**Directions for this task:** Line by line, return the listing exactly, without any of the images.

**Data extract:**

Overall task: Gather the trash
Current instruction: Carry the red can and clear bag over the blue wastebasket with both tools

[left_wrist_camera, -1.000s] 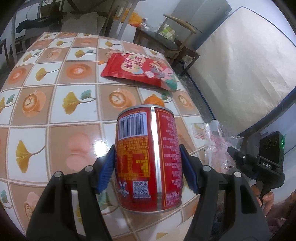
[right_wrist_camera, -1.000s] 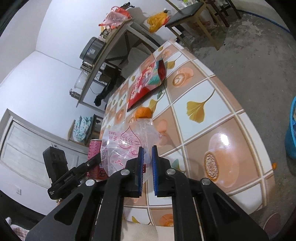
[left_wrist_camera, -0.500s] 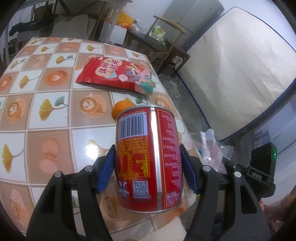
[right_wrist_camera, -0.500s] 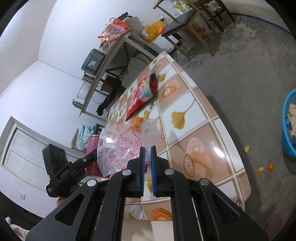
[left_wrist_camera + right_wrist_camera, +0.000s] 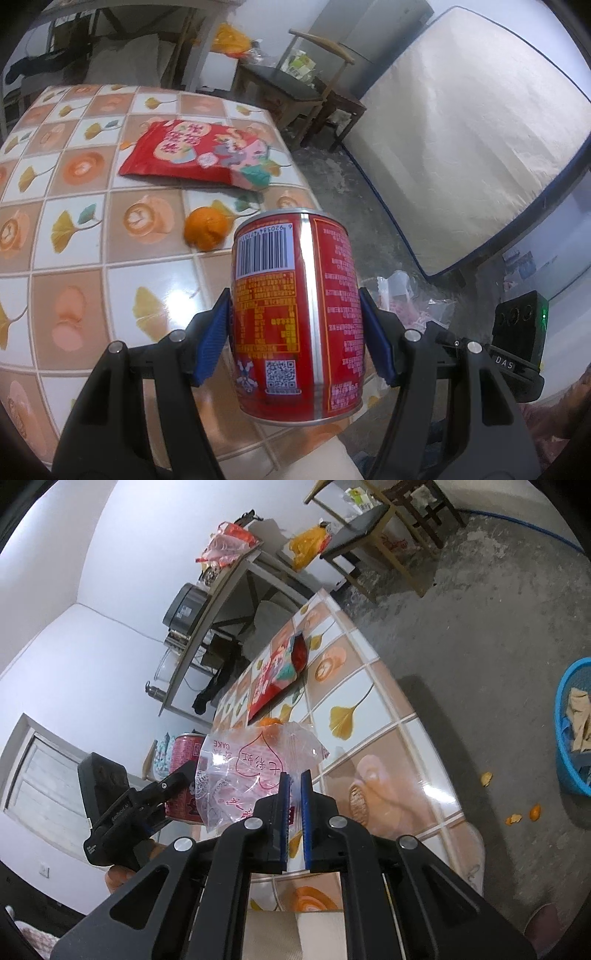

**Exercise solution:**
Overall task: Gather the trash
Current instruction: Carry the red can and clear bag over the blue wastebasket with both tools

[left_wrist_camera, -1.000s] 
[right_wrist_camera, -1.000s] 
[left_wrist_camera, -0.500s] 
[right_wrist_camera, -0.500s] 
[left_wrist_camera + right_wrist_camera, +0.000s] 

The required output is complete.